◆ Exercise brief ◆
Which lines of the material hold the word "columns"? Copy each one.

────────

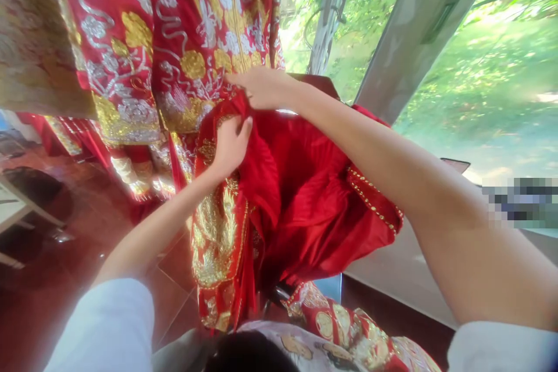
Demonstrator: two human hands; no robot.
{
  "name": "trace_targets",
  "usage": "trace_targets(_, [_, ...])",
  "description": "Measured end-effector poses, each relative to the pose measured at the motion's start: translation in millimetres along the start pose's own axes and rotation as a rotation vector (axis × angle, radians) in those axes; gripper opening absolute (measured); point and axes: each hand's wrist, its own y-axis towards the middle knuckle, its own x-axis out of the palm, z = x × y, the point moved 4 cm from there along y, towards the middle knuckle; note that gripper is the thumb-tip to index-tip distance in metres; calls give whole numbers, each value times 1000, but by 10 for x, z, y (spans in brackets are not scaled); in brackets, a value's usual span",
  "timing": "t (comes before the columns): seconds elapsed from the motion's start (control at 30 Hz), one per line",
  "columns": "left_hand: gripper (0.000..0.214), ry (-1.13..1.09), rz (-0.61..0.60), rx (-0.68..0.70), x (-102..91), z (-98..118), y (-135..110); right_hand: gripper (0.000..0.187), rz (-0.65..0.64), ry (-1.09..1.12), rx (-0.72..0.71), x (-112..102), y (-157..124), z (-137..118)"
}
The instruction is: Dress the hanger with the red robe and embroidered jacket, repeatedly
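Observation:
A red garment point(300, 186) with gold embroidery hangs in front of me, its plain red lining turned outward. My left hand point(229, 145) grips a fold of the garment near its embroidered edge, fingers curled into the cloth. My right hand point(261, 87) reaches over the top of it and pinches the red cloth at its upper edge. Both arms are bare below white sleeves.
A second red robe point(174, 40) with gold and silver embroidery hangs at the upper left. More embroidered cloth point(349, 331) lies at the bottom, by a dark-haired head point(248, 354). A big window point(479, 70) with greenery outside fills the right; its ledge point(401, 267) runs below.

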Motion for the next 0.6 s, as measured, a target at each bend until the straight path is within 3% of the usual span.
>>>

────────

◆ Written solution ◆
  "timing": "t (comes before the columns): seconds elapsed from the motion's start (control at 30 Hz), one per line",
  "columns": "left_hand: gripper (0.000..0.214), ry (-1.13..1.09), rz (-0.61..0.60), rx (-0.68..0.70), x (-102..91), z (-98..118), y (-135..110); right_hand: gripper (0.000..0.187), rz (-0.65..0.64), ry (-1.09..1.12), rx (-0.72..0.71), x (-112..102), y (-157..124), z (-137..118)"

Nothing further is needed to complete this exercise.